Mathews, Inc., of Sparta, Wisconsin, is the largest bow manufacturer on the planet, with product lines for the full range of archery experience, from the young novice, to the competitive shooter and the expert hunter.
At its 200,000 ft facilities, Mathews manufactures and assembles nearly everything for their products, relying on local shops to provide the few services its 325 employees don’t perform. Competition demands constant innovation and annual product introductions, which translate into demand from Mathews’ manufacturing groups. Key among them is the production shop, now in a new 56,000 ft facility built last year and managed by Scott Jenkins, who is in charge of the people who program and operate 45 CNC machines.
According to Mr. Jenkins, all the metal parts are made from aluminum alloys, and approximately 75 percent of them are machined on large, multipart fixtures (tombstones). The simple reason for using tombstones is productivity – maximizing the output of quality parts from available people, time and machines.
Responsibility for fixture design falls primarily on Luke Schwarz, who manages the prototype department. Mr. Schwarz is one of nine programmers who use GibbsCAM, the company standard for CNC programming, but fixture design now takes the majority of his time. “Our fixturing used to be all manually operated, made for single use, not nearly as complex as it is now,” he explains. “Now, fixtures are hydraulic and made to last. A lot of them are modular, because we plan for the short cycle of parts.”
In planning, Mr. Jenkins says they discuss new parts, determine how they are best made, how to hold them, how many sides should be accessible by cutting tools, and whether windows (cuttingtool access holes) should be machined into the fixture, with a goal of minimizing the number of times a part needs to be clamped for machining. Mr. Schwarz adds that another consideration is ensuring that no tombstone cycles in less than 20 minutes, to provide time for machine operators to load and move pallets and tombstones into place. Timing is important, because one of the benefits of tombstone machining is the ability to have one operator run three or four machines.

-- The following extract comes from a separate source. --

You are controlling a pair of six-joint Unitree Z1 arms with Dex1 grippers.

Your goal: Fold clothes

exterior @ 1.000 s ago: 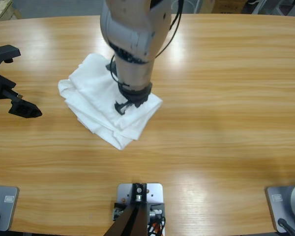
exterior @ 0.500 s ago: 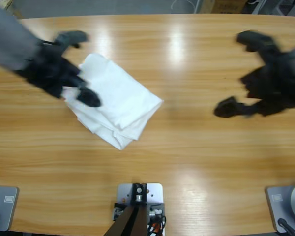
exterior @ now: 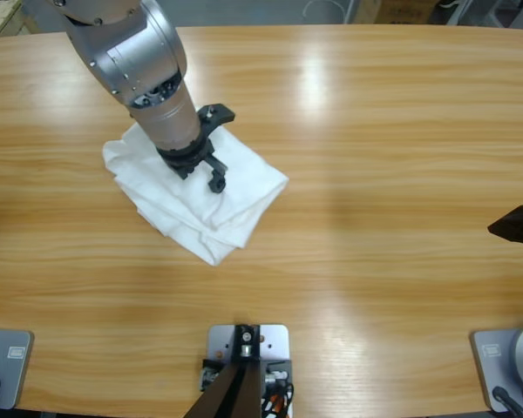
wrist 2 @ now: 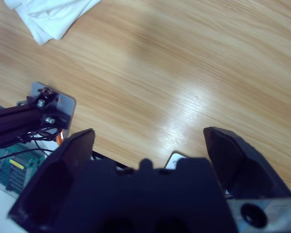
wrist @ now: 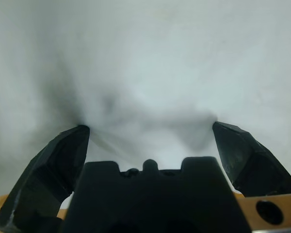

Most of Mathews’ tombstones are four sided, but parts dictate the type of fixture and number of faces, which range from one to six. Mr. Schwarz uses SOLIDWORKS to design fixtures, and he includes all the hydraulics, clamps, nuts, and bolts, plus all the machining stock already clamped into the assembly.
Tombstone layouts are made to have from one to 64 parts in process. On multi-part layouts, half of the parts are undergoing the first operation and half undergoing the second. A 64 part tombstone would have 32 finished parts coming off with each cycle, 32 moved and flipped for the second operation, and 32 new pieces of stock mounted for the first.
Programming all these parts for machining would be a real challenge, but as John Jerome, Mathews’ most experienced CNC programmer explains, their GibbsCAM software includes the TMS (Tombstone Management System) option, specifically designed to simplify programming multi-part fixtures. He begins by loading the entire assembly into GibbsCAM, then removes any detail he doesn’t need for programming and simulation.
Window fixtures provide access for cutting tools to reach the workpieces from additional directions, reducing the number of times a part needs to be clamped for machining. The back of this tombstone shows six parts through the windows after a machining cycle.
He also explains that programming with TMS provides quality, efficiency, speed, and a little safety. “In your initial program run, you just cut one part, make sure it’s great – a couple of text boxes later, you’re cutting a whole tombstone’s worth of parts,” he says. “You gain consistency across the whole part run – if it’s three pairs or 120 parts, they’re all identical. You also gain another advantage, because TMS makes you set your clearance and retract planes, so you don’t need to worry about crashing the tombstone while it’s rotating.”